Strage di Bologna: perizia Dna svela che i resti non sono di Maria Fresu, morta durante l’attentato
Il processo all’ex Nar (Nuclei Armati Rivoluzionari) Gilberto Cavallini fa emergere un altro punto oscuro sulla strage di Bologna (attentato commesso il 2 agosto 1980). La perizia del Dna ha escluso che i resti che sono stati attribuiti a Maria Fresu appartengano effettivamente alla donna rimasta uccisa dalla bomba alla stazione.

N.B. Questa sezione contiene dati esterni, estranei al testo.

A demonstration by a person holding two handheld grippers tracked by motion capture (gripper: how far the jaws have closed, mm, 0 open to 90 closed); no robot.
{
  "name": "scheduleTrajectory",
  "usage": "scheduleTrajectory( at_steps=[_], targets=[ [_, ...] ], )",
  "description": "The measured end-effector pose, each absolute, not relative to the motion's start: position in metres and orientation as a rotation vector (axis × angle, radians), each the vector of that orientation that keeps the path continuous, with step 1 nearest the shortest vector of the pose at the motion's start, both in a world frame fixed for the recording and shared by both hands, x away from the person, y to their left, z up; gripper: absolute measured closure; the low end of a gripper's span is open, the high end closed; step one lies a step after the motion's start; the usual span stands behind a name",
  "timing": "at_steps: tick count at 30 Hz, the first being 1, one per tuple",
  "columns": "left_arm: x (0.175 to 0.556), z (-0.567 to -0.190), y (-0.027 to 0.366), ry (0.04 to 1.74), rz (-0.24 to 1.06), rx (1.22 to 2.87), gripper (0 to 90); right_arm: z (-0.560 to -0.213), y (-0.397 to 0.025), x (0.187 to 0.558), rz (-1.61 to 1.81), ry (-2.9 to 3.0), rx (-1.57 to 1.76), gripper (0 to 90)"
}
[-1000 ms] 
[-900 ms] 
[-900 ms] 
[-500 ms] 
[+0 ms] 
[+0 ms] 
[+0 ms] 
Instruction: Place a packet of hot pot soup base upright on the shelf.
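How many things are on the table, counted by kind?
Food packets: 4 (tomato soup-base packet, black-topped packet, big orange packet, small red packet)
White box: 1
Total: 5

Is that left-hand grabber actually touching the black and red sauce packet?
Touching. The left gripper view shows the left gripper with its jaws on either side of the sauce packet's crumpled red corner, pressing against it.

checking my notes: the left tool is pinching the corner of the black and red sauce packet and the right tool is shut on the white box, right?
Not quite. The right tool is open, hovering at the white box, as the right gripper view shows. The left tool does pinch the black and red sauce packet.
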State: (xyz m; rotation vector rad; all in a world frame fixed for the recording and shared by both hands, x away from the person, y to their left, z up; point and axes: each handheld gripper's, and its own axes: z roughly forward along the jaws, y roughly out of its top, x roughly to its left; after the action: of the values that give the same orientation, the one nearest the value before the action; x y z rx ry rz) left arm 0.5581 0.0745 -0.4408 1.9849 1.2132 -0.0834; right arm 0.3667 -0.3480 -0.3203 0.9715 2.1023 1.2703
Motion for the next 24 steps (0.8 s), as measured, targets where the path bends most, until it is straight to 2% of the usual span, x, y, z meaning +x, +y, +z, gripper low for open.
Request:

Questa notizia, così come riportata da Adnkronos, confermerebbe da una parte la scomparsa del cadavere della Fresu, dall’altra l’esistenza di un’altra vittima, che si aggiungerebbe alle 85 del bilancio ufficiale. Vittima della quale nessuno, almeno fino ad oggi, ha reclamato il corpo.
L’esame del Dna
L’esame del Dna è stato eseguito su reperti organici ritrovati all’interno della bara di Maria Fresu i cui resti sono stati riesumati, il 25 marzo scorso, nel cimitero di Montespertoli nell’ambito del processo all’ex terrorista Gilberto Cavallini.
Il materiale organico esaminato non ha trovato riscontri con il Dna del fratello e della sorella della Fresu.
I dubbi
Una perizia che si è resa necessaria per fare luce sulla morte della giovane madre scomparsa nella strage di Bologna e che hanno fatto ipotizzare – a coloro che non credono alla pista fascista (per la strage sono condannati in via definitiva gli ex Nar Valerio Fioravanti, Francesca Mambro e Luigi Ciavardini) – l’esistenza di una 86sima vittima, secondo alcuni potrebbe essere la terrorista che trasportava l’ordigno, una valigia esplosiva.
Il corpo di Maria Fresu
La richiesta della perizia sul Dna, che era stata avanzata dalla difesa dell’ex terrorista Cavallini, è legata a una presunta “disomogeneità” tra i resti attribuiti alla vittima nel 1980 e quelli campionati dopo la riesumazione.
Del corpo di Maria Fresu, inoltre, furono ritrovate soltanto una mano con tre dita, uno scalpo con lunghi capelli neri, un osso mandibolare con tre denti, le due arcate sopraccigliari e un occhio. Ad attribuire quei pochi resti alla donna fu un medico, il professor Pappalardo, che, all’epoca dei fatti, per far quadrare i conti che non tornavano sul gruppo sanguigno della ragazza, parlò di “secrezione paradossa”, tesi poi giudicata infondata da altri ematologi.
Da qui il dubbio: e allora se quei resti non dovessero essere davvero della Fresu e visto che nessuno dei cadaveri delle donne sfigurate ha un gruppo sanguigno compatibile, a chi appartengono? A un’altra vittima, alla 86esima mai identificata?
«La cosa è talmente intricata, probabilmente sono avvenuti scambi di corpi o di pezzi di corpi», dice all’Adnkronos Paolo Bolognesi, presidente dell’Associazione dei familiari delle vittime della strage di Bologna. «Parlare di 86esima vittima penso sia un po’ azzardato. Io non sono un esperto di Dna. Vediamo cosa diranno i periti in aula e si faranno le valutazioni».